De twee werden na dreigementen van het IOC om de hele Amerikaanse ploeg uit Mexico-Stad weg te sturen uit het olympisch dorp gezet. Ze waren weer ‘neger’ in plaats van Amerikaan, zoals Carlos verklaarde. De twee gingen een zwaar leven tegemoet.

Dat ijselijke voorbeeld nemende, wat zou er in Tokio 2021, bij de dan (mogelijk) te houden Olympische Zomerspelen, wel kunnen geschieden dat het IOC als waardig zou beoordelen? Want Smith en Carlos deden hun protest niet gewelddadig, zwijgend, gesteund door de man van het zilver, de blanke Australiër Peter Norman, die vanaf dat moment hun ‘broeder’ was.

Wat zal Tokio brengen? Het Nederlands olympisch comité vindt, keurig de adviezen van het IOC volgend, dat podium en speelveld vrij moeten blijven van politiek vertoon. Doe iets op je social media en anders in de persconferentie na afloop, zegt Hinkelien Schreuder van de Nederlandse atletencommissie. Voorzitter Anneke van Zanen zei het haar na.

Er moet toch iets intelligenters zijn te bedenken, subtieler dan een zwarte bandje om het haar, zwarte schoenen aan, een rouwarmband om of een plaktattoo op de bovenarm. Of de hele sportwereld, sporters voorop, daarover het hoofd mag pijnigen.

Mijn idee: houd het bij enkele grote protesten door Afro-Amerikaanse toppers.
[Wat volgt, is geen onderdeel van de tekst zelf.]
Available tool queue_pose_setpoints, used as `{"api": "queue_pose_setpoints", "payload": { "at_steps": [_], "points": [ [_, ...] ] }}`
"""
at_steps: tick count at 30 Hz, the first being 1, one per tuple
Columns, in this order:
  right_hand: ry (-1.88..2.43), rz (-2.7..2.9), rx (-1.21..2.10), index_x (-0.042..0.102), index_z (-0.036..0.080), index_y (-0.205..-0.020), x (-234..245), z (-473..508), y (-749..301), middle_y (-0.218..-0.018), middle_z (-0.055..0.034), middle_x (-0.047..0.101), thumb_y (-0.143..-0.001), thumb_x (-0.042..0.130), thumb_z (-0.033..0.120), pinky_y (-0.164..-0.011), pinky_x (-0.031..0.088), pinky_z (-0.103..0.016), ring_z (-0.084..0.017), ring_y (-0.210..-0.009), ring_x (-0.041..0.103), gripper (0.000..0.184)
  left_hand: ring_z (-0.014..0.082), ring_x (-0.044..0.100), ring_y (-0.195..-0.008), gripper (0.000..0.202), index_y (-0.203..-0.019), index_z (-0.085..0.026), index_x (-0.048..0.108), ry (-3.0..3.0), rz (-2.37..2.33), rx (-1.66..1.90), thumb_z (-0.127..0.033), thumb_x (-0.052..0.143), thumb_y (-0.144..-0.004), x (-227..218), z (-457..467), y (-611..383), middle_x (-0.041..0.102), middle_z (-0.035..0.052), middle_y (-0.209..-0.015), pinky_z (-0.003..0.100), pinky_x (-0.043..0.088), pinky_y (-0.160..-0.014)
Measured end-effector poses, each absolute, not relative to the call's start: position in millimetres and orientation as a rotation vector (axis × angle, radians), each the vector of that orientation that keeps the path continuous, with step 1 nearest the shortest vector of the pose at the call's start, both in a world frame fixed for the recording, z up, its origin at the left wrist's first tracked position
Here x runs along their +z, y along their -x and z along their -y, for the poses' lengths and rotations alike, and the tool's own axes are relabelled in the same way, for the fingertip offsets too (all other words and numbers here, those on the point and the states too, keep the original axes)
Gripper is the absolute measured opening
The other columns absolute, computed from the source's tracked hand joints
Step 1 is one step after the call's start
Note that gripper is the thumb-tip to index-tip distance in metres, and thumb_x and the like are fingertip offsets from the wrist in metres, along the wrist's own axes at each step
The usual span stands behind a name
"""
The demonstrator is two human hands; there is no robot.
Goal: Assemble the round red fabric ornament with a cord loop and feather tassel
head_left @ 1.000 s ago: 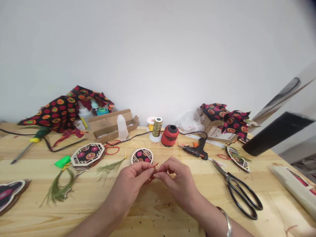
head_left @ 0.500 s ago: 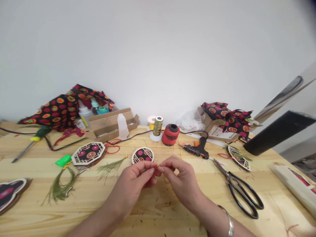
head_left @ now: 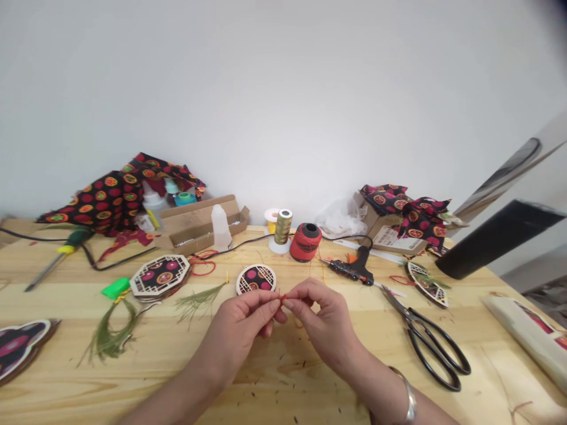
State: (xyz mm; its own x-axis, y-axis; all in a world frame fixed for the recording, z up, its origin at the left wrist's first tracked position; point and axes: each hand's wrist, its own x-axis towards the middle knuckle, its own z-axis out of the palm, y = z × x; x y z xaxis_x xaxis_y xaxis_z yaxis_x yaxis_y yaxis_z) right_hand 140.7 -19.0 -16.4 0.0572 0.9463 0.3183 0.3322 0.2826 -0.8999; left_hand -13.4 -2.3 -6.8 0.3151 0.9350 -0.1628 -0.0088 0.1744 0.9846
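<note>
My left hand (head_left: 241, 319) and my right hand (head_left: 321, 321) meet above the wooden table, their fingertips pinching a short red cord (head_left: 282, 298) from both sides. Much of the cord is hidden by my fingers, and it seems to have a small knot. Just beyond my left fingers lies a round wooden-framed ornament (head_left: 256, 279) with black and pink fabric. A red thread spool (head_left: 305, 242) stands behind my right hand, and a thin yellow thread (head_left: 321, 268) trails near it.
A hot glue gun (head_left: 352, 268) and black-handled scissors (head_left: 427, 339) lie to the right. To the left are an octagonal framed ornament (head_left: 159, 276), green tassels (head_left: 108, 333), and a screwdriver (head_left: 57, 258). Patterned fabric (head_left: 119, 195) and a cardboard box (head_left: 201, 227) stand along the wall.
My hands have risen slightly and moved closer together, and the red cord now shows as a shorter bit between my fingertips. The objects on the table have not moved.
</note>
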Motion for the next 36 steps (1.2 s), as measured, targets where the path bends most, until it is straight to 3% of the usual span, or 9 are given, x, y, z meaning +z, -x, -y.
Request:
{"api": "queue_pose_setpoints", "payload": {
  "at_steps": [14,16,21,24,36],
  "points": [
    [1.205,1.455,0.749,0.067,0.019,-0.069,-14,20,-140,-0.066,-0.0006,0.061,-0.074,0.064,0.017,-0.061,0.044,-0.025,-0.012,-0.062,0.052,0.007,0.0088,0.042,-0.053,0.013,-0.072,-0.017,0.071,-1.198,-1.024,0.838,-0.029,0.065,-0.075,-6,3,15,0.062,0.0010,-0.064,0.021,0.033,-0.053],
    [1.193,1.398,0.874,0.067,0.019,-0.073,-13,19,-141,-0.069,-0.0007,0.062,-0.073,0.065,0.020,-0.061,0.044,-0.025,-0.012,-0.063,0.052,0.002,0.0084,0.040,-0.053,0.014,-0.072,-0.017,0.071,-1.163,-0.993,0.836,-0.029,0.066,-0.075,-7,1,14,0.060,0.0004,-0.062,0.020,0.032,-0.052],
    [0.981,1.220,1.514,0.065,0.022,-0.101,-4,17,-147,-0.078,0.0022,0.060,-0.064,0.074,0.027,-0.067,0.045,-0.026,-0.011,-0.066,0.055,0.038,0.0080,0.039,-0.053,0.017,-0.071,-0.016,0.071,-1.096,-0.887,0.790,-0.030,0.065,-0.076,-8,0,14,0.054,-0.0015,-0.058,0.020,0.031,-0.052],
    [0.879,1.255,1.739,0.065,0.021,-0.106,-3,15,-153,-0.080,0.0006,0.063,-0.065,0.075,0.028,-0.075,0.045,-0.030,-0.013,-0.073,0.058,0.043,0.0076,0.038,-0.052,0.018,-0.065,-0.015,0.070,-1.084,-0.866,0.740,-0.029,0.066,-0.075,-9,2,14,0.053,-0.0021,-0.055,0.020,0.029,-0.052],
    [0.813,1.198,1.828,0.072,0.016,-0.083,-5,11,-160,-0.073,-0.0001,0.064,-0.062,0.078,0.023,-0.068,0.039,-0.024,-0.010,-0.068,0.054,0.023,0.0059,0.036,-0.048,0.013,-0.063,-0.016,0.065,-1.094,-0.861,0.611,-0.025,0.065,-0.074,-7,4,20,0.053,-0.0056,-0.050,0.021,0.027,-0.050]
  ]
}}
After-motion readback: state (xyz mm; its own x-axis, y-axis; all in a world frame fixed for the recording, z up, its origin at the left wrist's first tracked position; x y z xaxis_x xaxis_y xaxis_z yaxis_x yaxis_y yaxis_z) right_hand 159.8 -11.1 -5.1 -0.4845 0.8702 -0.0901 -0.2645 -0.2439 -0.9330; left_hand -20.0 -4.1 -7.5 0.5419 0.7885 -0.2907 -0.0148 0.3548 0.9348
Chris Coleman na zijn zege op de 100 meter, Simone Biles na haar vierde gouden turnmedaille en Simone Manuel na de prolongatie van haar olympische titel op de 100 meter vrije slag. Knielen à la footballer Colin Kaepernick bij het volkslied. Waardig, het hoofd gebogen. Twee weken publiciteit voor dat ene grote doel: racisme de wereld uit.

En die foto’s, die gaan nog twee mensenlevens mee.